Jimmy Donnelly

Personal information
- Nationality: British (Northern Irish)
- Born: 11 April 1928 Belfast, Northern Ireland
- Died: 21 February 1980 (aged 51)

Sport
- Sport: Lawn bowls
- Club: Falls BC

Medal record
Representing Northern Ireland
Commonwealth Games
| Bronze medal – third place | 1970 Edinburgh | pairs |
World Indoor Bowls Championships
| Silver medal – second place | 1979 Coatbridge | singles |
Representing combined Ireland
British Isles Championships
| Gold medal – first place | 1969 | triples |

= Jimmy Donnelly (bowls) =

Northern Irish lawn bowler (1928–1980)

James "Jimmy" J. Donnelly (11 April 1928 – 21 February 1980) was an Irish international lawn bowler.

== Biography ==
A teacher by trade, Donnelly represented Northern Ireland at three Commonwealth Games and his best achievement was winning a bronze medal in the pairs at the 1970 British Commonwealth Games in Edinburgh with Syd Thompson. He also represented the Northern Irish team at the 1974 British Commonwealth Games in Christchurch, New Zealand, where he competed in the fours event, with Gerry Sloan, Jim Craig and Jimmy Dennison.

He won the 1979 pairs title and 1968 fours title at the Irish National Bowls Championships when bowling for the Falls Bowls Club. In addition he has won five National indoor titles and was Ireland's bowler of the year in 1965.

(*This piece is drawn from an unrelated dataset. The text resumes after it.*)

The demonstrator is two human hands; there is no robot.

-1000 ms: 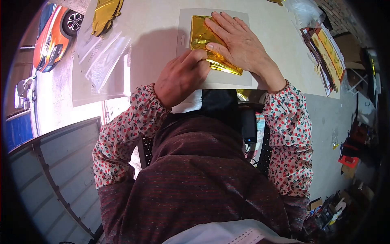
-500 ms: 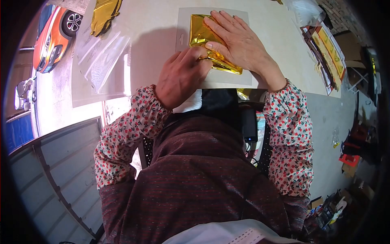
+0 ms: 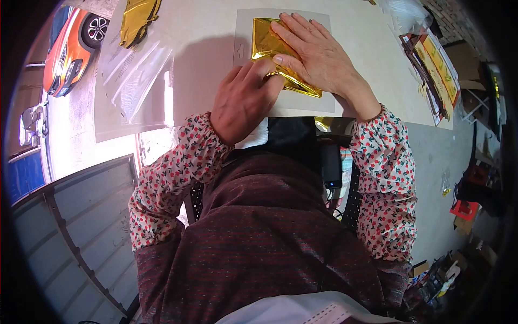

Donnelly made his international debut in 1965 and was the 1976 Private Greens League singles champion. In 1979 he was the runner-up in the 1979 World Indoor Bowls Championship, losing out to the legendary David Bryant.

Donnelly died on 21 Febnruary 1980 at the age of 51 when he suffered a heart attack. He drove himself to hospital after chest pains.

== Legacy ==
The 'Jimmy Donnelly Trophy', an award given to Ireland's best bowler at the annual British Isles International series is named after him. He was a mentor to Jim Baker.